Иной промышляет тем, что, облюбовав какого-нибудь дядю в каракулевом воротнике, гонится за ним до самого его дома и выцыганивает копейку, а то и две, другой, выкривив ноги, вывернув веки и скорчив гнуснейшую рожу, присаживается к кучке сирот и калек на паперти церкви и гнусит с ними в унисон: «Помогите бедному калеке, господь не оставит вас!», за что к вечеру у него оказывается в руках связка бубликов и кучка зеленых копеек; третий без стеснения залезает в лотки баб с апельсинами, яйцами и бочки с сельдями и феринками,[8] выставленные лавочниками на улицу, а остальные, под предводительством Пимки, прозванного его чудаком папашей «Адмирал Камимура», устраивают правильно организованные набеги на биндюги, вспарывают гвоздями животы мешков и отсыпают себе в картузы, шапки и подолы рубах немалую толику миндалю, галет, гороху, изюму и кокосов.
Часть добытого они съедают сами, а остальную сбывают по необыкновенно выгодной цене мелким лавочникам.

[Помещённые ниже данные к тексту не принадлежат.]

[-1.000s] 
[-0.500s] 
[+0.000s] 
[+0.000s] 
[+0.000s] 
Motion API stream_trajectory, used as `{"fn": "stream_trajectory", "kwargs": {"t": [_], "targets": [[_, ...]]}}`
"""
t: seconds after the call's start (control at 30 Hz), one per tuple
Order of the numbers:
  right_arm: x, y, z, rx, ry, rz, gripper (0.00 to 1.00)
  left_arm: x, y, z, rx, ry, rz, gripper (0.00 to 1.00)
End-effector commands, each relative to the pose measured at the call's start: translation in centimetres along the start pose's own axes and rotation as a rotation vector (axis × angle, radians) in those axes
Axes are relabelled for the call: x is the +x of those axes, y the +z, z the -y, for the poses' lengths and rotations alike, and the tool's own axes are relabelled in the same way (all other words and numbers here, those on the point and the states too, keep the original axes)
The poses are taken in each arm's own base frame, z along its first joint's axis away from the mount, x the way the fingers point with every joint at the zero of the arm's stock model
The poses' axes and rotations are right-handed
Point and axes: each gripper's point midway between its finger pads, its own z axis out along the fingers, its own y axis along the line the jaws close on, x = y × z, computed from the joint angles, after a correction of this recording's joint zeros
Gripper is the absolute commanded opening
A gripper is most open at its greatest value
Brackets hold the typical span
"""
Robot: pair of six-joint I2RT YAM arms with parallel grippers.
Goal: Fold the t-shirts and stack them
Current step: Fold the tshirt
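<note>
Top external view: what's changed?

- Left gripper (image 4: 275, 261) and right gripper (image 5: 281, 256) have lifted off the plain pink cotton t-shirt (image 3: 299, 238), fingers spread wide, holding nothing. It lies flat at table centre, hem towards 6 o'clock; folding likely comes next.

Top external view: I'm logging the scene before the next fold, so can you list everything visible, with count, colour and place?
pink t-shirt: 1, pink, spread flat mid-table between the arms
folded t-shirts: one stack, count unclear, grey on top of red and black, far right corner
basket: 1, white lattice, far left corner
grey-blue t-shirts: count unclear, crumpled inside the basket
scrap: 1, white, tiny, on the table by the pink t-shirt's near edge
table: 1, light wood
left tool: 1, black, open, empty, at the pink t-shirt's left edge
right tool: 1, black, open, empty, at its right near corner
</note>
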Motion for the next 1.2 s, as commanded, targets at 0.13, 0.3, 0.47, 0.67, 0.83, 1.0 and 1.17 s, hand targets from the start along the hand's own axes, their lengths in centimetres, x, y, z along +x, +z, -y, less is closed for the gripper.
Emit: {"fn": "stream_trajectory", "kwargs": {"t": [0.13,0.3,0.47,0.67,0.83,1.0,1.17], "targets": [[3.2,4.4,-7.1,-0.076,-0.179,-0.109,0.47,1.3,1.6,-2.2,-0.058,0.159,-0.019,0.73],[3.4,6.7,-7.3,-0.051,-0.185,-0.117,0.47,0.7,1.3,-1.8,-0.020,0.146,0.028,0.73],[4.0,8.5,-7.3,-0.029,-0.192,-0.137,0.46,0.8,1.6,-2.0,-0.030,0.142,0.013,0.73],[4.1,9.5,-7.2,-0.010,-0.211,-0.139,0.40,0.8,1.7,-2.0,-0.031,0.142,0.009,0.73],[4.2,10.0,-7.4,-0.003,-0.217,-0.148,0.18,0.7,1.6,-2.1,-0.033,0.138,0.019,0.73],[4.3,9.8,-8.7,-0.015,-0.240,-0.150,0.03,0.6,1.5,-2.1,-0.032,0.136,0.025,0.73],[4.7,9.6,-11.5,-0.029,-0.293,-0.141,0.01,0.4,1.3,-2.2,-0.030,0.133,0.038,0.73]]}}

Нечего, конечно, говорить, что отважные «мореплаватели» не раз терпели в пути аварии – возвращались в свои Палестины кто с разбитым носом, кто с развороченным ухом, перешибленной ногой и помятым боком. Но зато все были сыты и у всех на головах пузырились картузы, и шапки, и карманы курток от всяких «даров природы».
Ретивый Пимка пригнал даже однажды домой пару индюков и приволок новенький фартук, снятый с извозчичьих пролеток…

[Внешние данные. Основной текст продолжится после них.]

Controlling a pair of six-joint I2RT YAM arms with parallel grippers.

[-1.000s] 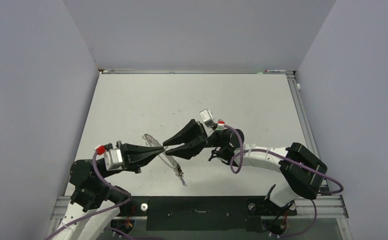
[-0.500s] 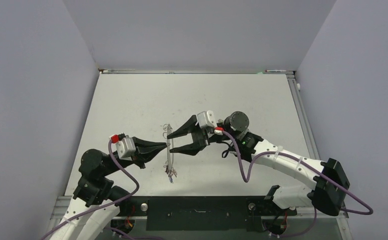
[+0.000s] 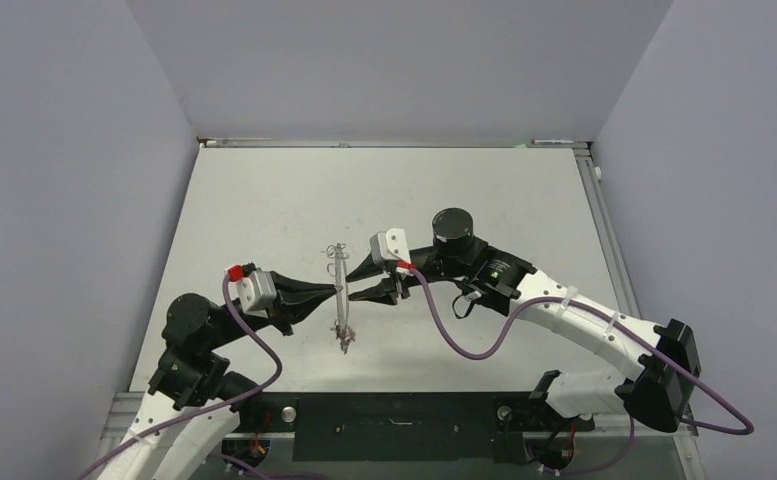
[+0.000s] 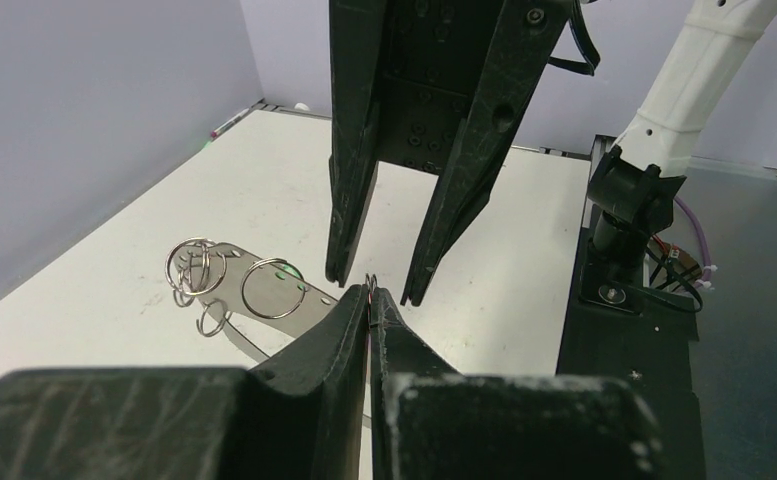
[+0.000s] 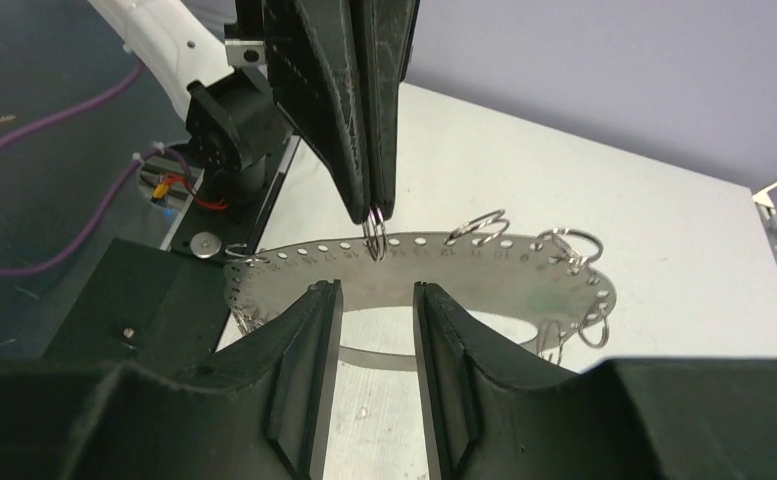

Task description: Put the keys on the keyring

Думая о них, Иван совершенно забыл о том, что наказала ему сестра. Но вот он вспомнил, и снова всплыл мучительный вопрос: «Где и у кого призанять денег?»
В нескольких шагах от него Митрий от нечего делать (его не спасала даже вывеска «Сапожник из Мукдена») сидел на подоконнике, свесив на улицу длинные, верблюжьи ноги, и наяривал на своей гармонике, заплатанной в сорока местах желтой оберточной бумагой: «Вихри враждебные…»
Прислушиваясь одним ухом к словам песни, выкрикиваемым во всю глотку Митрием, Иван ломал голову: «Где? Где?…»
Кроме этой голытьбы, у Ивана не было ни одного знакомого. Да и откуда к нему знакомые? Кому охота знаться с бедным и вечно угрюмым каменоломщиком?
В кассу сходить разве?!
Воспоминание о кассе заставило его измениться в лице. Он почернел весь и скрипнул зубами.
Как все каменоломщики, он не мог вспомнить о ней без гнева.
Нечего сказать – «касса». У него вон до сих пор топят печь квитанциями ее, а Пимка мастерит из них броненосцы и волочит их через все лужи по переулку!..
Единственный человек, на котором он остановился, был Петр-трактирщик, отец и благодетель каменоломщиков.
Когда у кого рождался ребенок, умирал кто-нибудь или случалось что-нибудь другое, шли к нему, и он выручал.
В прошлом году, когда у Ивана объявился летучий ревматизм, Петр одолжил ему пять рублей, а когда умерла Нина – одолжил еще столько же. Иван прослезился даже, когда вспомнил про Петра.
– Не друг, а мать родная, – говаривали о нем каменоломщики. – Он душу каменоломщика, как ты припор свой, знает и сочувствует.
Иван пошел бы к нему, да было совестно. Он до сих пор не отдал ему тех десяти рублей, притом дела Петра теперь обстояли также неважно.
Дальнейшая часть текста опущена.